■ WHAT TO PRODUCE
Scan the entries for the word "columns" and return every line that has it.

■ DATA SUPPLIED
- - -

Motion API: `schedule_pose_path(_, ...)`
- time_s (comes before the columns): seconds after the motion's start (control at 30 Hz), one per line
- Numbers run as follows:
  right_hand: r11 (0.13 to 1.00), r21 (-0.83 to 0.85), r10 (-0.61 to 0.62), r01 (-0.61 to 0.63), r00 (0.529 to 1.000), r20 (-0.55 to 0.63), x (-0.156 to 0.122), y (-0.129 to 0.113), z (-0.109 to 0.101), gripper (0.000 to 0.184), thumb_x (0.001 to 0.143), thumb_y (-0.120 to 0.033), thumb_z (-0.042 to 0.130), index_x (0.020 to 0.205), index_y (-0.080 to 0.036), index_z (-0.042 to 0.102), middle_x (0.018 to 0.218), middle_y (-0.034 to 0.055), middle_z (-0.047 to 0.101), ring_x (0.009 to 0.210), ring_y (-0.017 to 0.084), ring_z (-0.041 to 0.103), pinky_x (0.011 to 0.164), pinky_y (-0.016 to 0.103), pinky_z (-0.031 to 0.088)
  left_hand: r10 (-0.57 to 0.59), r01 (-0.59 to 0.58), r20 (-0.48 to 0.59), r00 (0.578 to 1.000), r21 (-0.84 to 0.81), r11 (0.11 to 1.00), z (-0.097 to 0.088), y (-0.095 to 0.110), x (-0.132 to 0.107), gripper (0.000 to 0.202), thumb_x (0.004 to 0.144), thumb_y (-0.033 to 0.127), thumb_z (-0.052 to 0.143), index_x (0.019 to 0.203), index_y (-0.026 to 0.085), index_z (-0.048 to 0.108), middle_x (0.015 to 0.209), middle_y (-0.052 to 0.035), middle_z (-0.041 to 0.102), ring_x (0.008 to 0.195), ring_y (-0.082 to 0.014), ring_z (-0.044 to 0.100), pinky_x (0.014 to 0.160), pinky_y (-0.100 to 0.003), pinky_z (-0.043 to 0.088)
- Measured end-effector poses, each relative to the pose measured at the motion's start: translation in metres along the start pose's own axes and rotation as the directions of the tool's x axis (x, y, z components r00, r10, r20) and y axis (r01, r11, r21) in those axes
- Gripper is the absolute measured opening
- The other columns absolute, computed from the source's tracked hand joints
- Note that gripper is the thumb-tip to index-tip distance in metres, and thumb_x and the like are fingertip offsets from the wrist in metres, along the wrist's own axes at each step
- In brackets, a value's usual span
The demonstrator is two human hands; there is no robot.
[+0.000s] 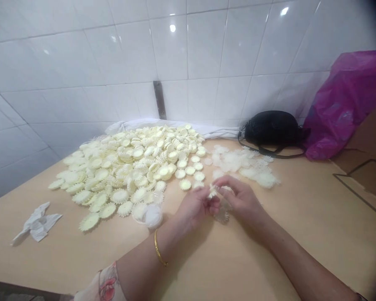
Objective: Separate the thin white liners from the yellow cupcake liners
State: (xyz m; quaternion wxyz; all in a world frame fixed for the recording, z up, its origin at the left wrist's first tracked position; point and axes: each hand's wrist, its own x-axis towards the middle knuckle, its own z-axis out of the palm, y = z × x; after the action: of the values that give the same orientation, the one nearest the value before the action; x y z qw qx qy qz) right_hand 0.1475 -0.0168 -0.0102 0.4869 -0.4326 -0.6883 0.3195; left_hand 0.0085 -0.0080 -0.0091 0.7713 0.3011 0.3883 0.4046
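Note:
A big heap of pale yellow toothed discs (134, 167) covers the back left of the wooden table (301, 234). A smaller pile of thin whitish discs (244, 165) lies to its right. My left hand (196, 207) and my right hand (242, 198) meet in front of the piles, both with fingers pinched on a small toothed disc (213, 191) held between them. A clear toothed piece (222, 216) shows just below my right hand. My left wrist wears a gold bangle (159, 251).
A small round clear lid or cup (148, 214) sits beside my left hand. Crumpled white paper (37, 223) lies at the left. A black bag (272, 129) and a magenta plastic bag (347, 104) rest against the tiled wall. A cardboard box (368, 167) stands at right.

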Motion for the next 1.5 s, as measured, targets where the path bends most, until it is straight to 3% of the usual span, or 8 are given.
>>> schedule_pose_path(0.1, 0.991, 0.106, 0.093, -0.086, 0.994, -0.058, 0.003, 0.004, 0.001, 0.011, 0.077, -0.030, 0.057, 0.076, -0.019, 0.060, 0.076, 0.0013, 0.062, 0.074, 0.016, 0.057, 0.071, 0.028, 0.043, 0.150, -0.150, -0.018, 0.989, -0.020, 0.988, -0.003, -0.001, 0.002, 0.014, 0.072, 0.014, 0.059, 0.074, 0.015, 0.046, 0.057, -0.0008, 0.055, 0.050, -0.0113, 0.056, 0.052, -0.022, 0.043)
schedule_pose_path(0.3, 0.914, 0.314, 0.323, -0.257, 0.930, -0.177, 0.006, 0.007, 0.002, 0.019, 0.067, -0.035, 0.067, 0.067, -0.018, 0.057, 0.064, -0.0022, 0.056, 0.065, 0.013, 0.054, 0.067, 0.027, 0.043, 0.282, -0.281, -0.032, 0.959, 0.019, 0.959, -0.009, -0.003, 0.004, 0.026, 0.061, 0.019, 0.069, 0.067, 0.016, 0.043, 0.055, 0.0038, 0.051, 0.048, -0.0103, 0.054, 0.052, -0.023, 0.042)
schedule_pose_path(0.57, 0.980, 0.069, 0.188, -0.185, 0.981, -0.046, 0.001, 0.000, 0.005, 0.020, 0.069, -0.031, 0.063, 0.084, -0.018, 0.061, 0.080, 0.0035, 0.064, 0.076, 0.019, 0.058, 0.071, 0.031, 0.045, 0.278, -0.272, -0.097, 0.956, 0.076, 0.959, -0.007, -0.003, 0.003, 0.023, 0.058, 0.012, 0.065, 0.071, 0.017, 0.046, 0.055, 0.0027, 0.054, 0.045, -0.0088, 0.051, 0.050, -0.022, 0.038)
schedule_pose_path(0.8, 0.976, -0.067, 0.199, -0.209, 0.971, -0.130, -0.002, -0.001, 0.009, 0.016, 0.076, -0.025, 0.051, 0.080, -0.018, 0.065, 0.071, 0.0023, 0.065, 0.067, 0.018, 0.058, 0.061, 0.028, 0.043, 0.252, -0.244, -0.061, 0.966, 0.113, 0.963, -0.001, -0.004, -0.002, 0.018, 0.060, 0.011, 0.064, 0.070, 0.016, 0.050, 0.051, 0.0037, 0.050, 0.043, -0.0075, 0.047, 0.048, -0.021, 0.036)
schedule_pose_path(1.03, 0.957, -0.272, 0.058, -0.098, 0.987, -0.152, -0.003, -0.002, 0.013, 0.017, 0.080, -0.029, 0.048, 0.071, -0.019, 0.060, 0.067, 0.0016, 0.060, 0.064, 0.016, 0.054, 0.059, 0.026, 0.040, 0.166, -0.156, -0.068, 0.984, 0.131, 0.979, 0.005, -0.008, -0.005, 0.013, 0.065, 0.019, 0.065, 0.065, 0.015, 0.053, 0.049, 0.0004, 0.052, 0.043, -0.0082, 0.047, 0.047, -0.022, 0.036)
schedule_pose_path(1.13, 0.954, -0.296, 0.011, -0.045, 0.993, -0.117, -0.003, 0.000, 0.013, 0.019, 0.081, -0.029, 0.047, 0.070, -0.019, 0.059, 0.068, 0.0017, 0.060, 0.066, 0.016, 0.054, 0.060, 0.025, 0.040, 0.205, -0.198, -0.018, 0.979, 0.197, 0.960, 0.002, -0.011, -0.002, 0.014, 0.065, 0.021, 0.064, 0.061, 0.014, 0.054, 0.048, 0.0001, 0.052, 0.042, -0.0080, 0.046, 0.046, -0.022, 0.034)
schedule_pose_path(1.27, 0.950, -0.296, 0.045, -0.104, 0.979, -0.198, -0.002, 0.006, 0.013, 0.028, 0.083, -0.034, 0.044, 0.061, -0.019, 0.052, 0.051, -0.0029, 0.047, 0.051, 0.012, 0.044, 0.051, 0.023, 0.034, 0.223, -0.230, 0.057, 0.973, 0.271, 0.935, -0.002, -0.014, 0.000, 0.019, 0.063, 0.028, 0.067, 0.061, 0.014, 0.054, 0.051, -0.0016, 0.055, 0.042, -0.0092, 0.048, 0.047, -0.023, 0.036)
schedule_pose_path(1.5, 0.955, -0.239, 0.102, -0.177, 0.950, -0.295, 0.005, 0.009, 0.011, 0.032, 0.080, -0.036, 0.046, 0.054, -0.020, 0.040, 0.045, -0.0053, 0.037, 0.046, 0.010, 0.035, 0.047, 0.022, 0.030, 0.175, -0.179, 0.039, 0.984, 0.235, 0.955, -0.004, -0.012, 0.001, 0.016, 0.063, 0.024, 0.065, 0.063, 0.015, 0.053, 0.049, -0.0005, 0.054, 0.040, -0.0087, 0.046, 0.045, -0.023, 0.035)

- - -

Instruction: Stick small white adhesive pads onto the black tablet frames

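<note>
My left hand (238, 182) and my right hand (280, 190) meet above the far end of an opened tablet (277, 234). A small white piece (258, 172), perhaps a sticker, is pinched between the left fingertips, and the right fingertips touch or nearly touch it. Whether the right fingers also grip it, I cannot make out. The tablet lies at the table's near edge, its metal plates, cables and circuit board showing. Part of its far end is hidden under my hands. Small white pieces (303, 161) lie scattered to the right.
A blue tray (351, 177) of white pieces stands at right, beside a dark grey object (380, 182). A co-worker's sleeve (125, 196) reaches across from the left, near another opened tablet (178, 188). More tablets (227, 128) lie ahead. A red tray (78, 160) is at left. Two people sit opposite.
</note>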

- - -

■ THE ANSWER
- time_s (comes before the columns): seconds after the motion's start (control at 30 Hz), one per line
- The other columns absolute, computed from the source's tracked hand joints

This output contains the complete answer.